Skip all pictures, then copy the lines from the start of the data through the line with "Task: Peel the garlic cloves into", keeping both ends.

■ Given data:
-----

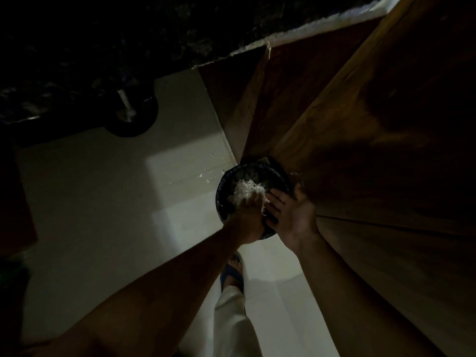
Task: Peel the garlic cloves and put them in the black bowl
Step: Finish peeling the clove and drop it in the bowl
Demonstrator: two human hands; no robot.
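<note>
White papery garlic skins [246, 193] are clutched in the left hand [248, 220] over a black lined bin [226, 184] standing on the floor at the wooden cabinet's corner, apparently for dumping, while the right hand [291, 215] is spread flat alongside; neither cloves nor black bowl are visible.

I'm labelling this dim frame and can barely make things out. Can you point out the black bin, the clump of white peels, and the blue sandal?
black bin [226, 184], head view, on its left rim.
white peels [246, 190], head view, middle of the pale clump.
blue sandal [230, 275], head view, on its strap.
</note>
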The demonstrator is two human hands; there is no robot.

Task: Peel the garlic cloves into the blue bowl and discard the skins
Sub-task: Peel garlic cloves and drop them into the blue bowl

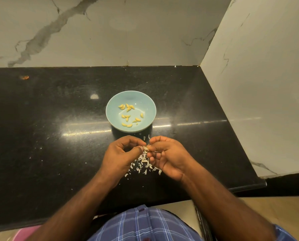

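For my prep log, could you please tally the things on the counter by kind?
Blue bowl: 1
Peeled cloves in the bowl: about 13, as some overlap
Clove being peeled, pinched by left hand and right hand: 1
Loose skins: too many and too small to count
Total: about 15, skins aside

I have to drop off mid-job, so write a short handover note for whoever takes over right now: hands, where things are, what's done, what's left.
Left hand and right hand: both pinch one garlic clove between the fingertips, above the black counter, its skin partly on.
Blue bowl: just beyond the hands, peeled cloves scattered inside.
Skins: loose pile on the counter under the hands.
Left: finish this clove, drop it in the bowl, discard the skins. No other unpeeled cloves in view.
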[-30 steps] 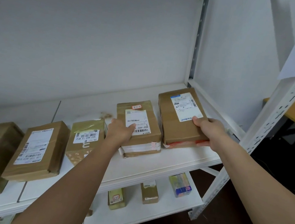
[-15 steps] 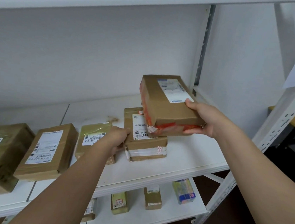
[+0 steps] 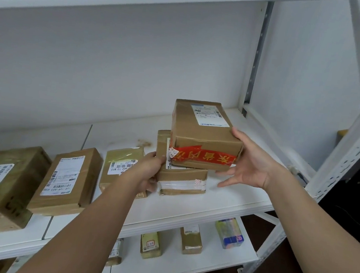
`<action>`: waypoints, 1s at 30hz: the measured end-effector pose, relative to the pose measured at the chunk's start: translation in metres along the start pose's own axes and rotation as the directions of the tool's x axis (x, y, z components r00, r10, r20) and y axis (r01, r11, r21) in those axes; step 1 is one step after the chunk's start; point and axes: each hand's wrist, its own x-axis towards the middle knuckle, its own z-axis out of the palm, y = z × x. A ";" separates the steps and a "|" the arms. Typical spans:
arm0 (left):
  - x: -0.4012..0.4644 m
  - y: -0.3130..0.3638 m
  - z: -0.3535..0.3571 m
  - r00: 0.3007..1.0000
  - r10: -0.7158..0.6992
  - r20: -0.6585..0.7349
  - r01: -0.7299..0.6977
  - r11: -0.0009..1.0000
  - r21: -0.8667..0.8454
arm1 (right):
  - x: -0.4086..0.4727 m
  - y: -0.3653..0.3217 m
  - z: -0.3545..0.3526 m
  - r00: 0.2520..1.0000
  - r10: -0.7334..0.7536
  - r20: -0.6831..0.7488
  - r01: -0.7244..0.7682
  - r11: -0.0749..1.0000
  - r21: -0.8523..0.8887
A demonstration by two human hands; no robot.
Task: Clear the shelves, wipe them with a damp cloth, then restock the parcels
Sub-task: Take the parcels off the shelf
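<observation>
Two boxes now stacked, frame centre: red-taped box (image 3: 203, 136) moved onto lower box (image 3: 181, 177). Right hand (image 3: 252, 164) loosening, fingers spread; left hand (image 3: 148, 173) grips lower box. Clearing underway.

White metal shelf (image 3: 200, 208), two boards meeting at a seam. Directly on it, left to right: large brown parcel (image 3: 1, 183), flat brown parcel (image 3: 68, 179), yellowish parcel (image 3: 122, 165), taped box (image 3: 183, 181) with another box stacked on top. Brownish smudge (image 3: 143, 143) behind. Lower shelf (image 3: 182, 269): three small yellowish parcels, one colourful packet (image 3: 229, 233).
</observation>
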 end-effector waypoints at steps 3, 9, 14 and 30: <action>0.002 -0.003 0.001 0.999 -0.050 0.015 0.050 0.997 -0.064 | 0.003 0.004 0.004 0.999 -0.053 -0.006 0.054 0.987 0.150; 0.004 -0.009 0.005 0.993 -0.114 0.011 0.115 0.979 -0.167 | 0.006 0.003 -0.008 0.963 -0.184 -0.197 0.226 0.949 0.218; 0.010 -0.011 0.005 0.995 -0.091 -0.031 0.085 0.983 -0.160 | -0.006 -0.010 -0.041 0.915 -0.214 -0.342 0.276 0.951 0.142; -0.004 0.003 0.013 0.998 0.045 -0.040 -0.055 0.954 -0.295 | -0.004 0.034 -0.066 0.953 -0.116 -0.281 0.180 0.961 0.211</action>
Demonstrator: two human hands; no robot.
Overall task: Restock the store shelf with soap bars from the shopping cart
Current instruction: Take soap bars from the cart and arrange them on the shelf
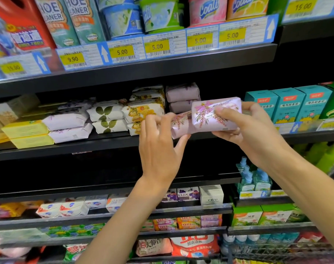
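right hand (246, 128) grips pink soap bar (215, 115) | left hand (158, 141) pinches second soap bar (181, 124) | slide each flat onto shelf (105, 144), beside purple stack (182, 98)

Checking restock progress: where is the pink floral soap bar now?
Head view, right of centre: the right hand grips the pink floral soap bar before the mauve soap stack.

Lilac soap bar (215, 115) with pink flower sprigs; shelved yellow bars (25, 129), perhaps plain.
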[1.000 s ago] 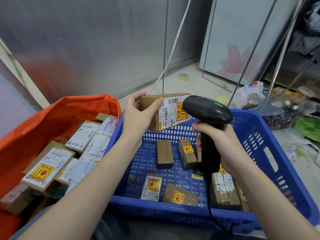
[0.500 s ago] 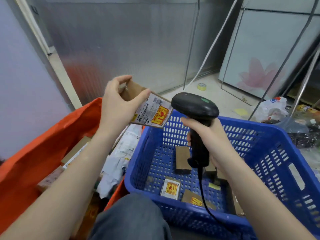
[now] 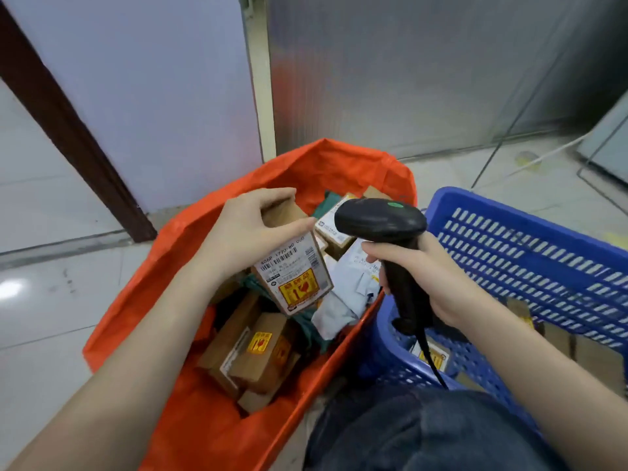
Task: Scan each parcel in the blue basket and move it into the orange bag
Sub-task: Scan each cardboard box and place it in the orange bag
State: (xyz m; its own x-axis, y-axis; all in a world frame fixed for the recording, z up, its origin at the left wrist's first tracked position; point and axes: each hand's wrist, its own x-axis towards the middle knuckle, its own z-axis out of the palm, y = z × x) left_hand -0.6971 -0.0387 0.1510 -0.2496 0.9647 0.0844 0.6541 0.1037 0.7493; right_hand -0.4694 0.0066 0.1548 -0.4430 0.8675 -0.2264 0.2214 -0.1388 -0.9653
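Note:
My left hand (image 3: 243, 232) grips a small brown parcel (image 3: 294, 271) with a white label and a yellow sticker, holding it over the open orange bag (image 3: 190, 232). The bag holds several brown boxes (image 3: 253, 355) and pale mailers (image 3: 353, 283). My right hand (image 3: 428, 280) grips the black barcode scanner (image 3: 380, 220) by its handle, above the seam between the bag and the blue basket (image 3: 530, 239). A few labelled parcels (image 3: 431, 355) show on the basket floor, partly hidden by my right arm.
A grey corrugated wall and a pale door frame (image 3: 258, 79) stand behind the bag. Tiled floor (image 3: 51, 300) spreads to the left. My knee in dark jeans (image 3: 424, 433) sits at the bottom. A thin metal frame and white cable (image 3: 543, 153) lie at the far right.
My left hand has carried the parcel left from over the basket to above the orange bag, tilting it downward. The view has swung left; my right hand still holds the scanner.

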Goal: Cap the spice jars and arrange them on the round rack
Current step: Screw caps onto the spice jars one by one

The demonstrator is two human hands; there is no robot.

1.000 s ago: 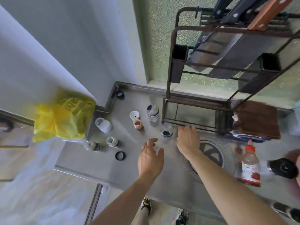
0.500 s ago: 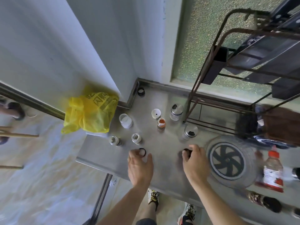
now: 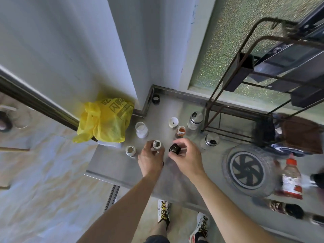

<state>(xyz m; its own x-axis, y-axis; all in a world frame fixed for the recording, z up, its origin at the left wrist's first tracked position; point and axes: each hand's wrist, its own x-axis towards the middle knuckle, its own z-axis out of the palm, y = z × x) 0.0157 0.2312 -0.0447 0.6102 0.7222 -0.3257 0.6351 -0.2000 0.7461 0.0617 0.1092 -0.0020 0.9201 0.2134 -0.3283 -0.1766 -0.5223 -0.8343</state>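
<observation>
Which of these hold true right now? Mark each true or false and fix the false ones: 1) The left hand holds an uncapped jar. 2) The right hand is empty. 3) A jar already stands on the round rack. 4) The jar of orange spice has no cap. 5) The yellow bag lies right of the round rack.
1) True: the left hand grips an uncapped jar.
2) False: the right hand pinches a black cap.
3) False: the round rack carries no jar; the jars stand on the steel counter.
4) True: the orange spice jar is open on top.
5) False: the yellow bag lies far left of the rack.
</observation>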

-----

■ Answer for the task:
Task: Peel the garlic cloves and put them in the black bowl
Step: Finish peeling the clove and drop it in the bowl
Demonstrator: two human hands; no robot.
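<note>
White papery garlic skins [246, 193] are clutched in the left hand [248, 220] over a black lined bin [226, 184] standing on the floor at the wooden cabinet's corner, apparently for dumping, while the right hand [291, 215] is spread flat alongside; neither cloves nor black bowl are visible.

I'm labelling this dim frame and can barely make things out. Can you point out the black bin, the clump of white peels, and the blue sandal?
black bin [226, 184], head view, on its left rim.
white peels [246, 190], head view, middle of the pale clump.
blue sandal [230, 275], head view, on its strap.
</note>
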The demonstrator is two human hands; there is no robot.

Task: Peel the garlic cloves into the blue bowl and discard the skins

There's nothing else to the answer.